**Exercise directions:** The answer must be the full listing, repeated exactly.

**Data provided:**
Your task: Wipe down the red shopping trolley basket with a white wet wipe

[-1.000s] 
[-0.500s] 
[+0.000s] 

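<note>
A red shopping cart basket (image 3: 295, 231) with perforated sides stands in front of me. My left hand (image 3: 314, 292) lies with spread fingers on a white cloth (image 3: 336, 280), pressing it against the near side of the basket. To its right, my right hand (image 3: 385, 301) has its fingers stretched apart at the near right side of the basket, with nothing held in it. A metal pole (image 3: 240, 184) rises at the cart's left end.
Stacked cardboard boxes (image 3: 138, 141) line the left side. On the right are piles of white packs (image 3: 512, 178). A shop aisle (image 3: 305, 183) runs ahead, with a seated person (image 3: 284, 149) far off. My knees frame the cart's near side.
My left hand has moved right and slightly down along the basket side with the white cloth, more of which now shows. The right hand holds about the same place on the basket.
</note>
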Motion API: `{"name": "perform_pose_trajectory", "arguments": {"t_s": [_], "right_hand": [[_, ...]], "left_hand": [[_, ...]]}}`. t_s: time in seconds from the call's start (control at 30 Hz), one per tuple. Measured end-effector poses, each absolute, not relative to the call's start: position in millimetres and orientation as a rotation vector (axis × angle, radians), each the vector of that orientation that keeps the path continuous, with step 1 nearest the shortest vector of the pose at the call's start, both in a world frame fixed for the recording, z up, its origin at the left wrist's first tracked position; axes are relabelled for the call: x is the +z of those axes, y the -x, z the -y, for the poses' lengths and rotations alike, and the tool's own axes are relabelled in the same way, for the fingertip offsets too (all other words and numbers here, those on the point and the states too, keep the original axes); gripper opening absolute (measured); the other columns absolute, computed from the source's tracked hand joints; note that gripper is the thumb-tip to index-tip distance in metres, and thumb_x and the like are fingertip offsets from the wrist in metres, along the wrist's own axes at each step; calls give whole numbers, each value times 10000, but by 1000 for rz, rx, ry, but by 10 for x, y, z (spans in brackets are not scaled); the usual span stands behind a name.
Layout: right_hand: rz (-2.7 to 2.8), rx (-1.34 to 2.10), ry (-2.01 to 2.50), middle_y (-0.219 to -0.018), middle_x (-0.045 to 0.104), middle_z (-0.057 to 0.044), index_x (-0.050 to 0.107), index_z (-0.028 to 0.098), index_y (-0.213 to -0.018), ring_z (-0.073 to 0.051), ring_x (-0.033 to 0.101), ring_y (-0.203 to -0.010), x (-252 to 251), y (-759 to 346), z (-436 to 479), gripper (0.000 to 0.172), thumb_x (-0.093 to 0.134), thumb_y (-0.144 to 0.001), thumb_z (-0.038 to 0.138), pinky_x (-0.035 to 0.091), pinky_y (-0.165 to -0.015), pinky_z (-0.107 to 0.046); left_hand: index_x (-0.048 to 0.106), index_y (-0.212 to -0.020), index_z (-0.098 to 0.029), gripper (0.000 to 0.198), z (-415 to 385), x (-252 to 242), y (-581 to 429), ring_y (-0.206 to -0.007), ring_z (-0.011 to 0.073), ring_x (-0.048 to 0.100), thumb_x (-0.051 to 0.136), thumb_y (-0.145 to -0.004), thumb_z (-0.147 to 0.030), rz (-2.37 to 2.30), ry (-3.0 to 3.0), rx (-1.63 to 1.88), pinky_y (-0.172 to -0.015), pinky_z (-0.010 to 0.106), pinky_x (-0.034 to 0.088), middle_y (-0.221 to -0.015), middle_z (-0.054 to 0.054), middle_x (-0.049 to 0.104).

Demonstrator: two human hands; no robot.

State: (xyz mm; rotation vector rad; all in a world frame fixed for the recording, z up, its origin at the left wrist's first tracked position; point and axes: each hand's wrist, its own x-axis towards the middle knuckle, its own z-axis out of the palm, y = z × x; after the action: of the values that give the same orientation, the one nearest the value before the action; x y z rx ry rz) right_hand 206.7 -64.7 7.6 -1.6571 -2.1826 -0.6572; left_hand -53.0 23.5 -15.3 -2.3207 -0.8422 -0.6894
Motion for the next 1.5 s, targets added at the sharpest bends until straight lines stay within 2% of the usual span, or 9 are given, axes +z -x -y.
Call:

**Response to this task:**
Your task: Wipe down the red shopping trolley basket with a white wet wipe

[-1.000s] 
[-0.500s] 
[+0.000s] 

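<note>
A red shopping cart basket (image 3: 295, 231) with perforated sides stands in front of me. My left hand (image 3: 314, 292) lies with spread fingers on a white cloth (image 3: 336, 280), pressing it against the near side of the basket. To its right, my right hand (image 3: 385, 301) has its fingers stretched apart at the near right side of the basket, with nothing held in it. A metal pole (image 3: 240, 184) rises at the cart's left end.
Stacked cardboard boxes (image 3: 138, 141) line the left side. On the right are piles of white packs (image 3: 512, 178). A shop aisle (image 3: 305, 183) runs ahead, with a seated person (image 3: 284, 149) far off. My knees frame the cart's near side.
My left hand has moved right and slightly down along the basket side with the white cloth, more of which now shows. The right hand holds about the same place on the basket.
</note>
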Motion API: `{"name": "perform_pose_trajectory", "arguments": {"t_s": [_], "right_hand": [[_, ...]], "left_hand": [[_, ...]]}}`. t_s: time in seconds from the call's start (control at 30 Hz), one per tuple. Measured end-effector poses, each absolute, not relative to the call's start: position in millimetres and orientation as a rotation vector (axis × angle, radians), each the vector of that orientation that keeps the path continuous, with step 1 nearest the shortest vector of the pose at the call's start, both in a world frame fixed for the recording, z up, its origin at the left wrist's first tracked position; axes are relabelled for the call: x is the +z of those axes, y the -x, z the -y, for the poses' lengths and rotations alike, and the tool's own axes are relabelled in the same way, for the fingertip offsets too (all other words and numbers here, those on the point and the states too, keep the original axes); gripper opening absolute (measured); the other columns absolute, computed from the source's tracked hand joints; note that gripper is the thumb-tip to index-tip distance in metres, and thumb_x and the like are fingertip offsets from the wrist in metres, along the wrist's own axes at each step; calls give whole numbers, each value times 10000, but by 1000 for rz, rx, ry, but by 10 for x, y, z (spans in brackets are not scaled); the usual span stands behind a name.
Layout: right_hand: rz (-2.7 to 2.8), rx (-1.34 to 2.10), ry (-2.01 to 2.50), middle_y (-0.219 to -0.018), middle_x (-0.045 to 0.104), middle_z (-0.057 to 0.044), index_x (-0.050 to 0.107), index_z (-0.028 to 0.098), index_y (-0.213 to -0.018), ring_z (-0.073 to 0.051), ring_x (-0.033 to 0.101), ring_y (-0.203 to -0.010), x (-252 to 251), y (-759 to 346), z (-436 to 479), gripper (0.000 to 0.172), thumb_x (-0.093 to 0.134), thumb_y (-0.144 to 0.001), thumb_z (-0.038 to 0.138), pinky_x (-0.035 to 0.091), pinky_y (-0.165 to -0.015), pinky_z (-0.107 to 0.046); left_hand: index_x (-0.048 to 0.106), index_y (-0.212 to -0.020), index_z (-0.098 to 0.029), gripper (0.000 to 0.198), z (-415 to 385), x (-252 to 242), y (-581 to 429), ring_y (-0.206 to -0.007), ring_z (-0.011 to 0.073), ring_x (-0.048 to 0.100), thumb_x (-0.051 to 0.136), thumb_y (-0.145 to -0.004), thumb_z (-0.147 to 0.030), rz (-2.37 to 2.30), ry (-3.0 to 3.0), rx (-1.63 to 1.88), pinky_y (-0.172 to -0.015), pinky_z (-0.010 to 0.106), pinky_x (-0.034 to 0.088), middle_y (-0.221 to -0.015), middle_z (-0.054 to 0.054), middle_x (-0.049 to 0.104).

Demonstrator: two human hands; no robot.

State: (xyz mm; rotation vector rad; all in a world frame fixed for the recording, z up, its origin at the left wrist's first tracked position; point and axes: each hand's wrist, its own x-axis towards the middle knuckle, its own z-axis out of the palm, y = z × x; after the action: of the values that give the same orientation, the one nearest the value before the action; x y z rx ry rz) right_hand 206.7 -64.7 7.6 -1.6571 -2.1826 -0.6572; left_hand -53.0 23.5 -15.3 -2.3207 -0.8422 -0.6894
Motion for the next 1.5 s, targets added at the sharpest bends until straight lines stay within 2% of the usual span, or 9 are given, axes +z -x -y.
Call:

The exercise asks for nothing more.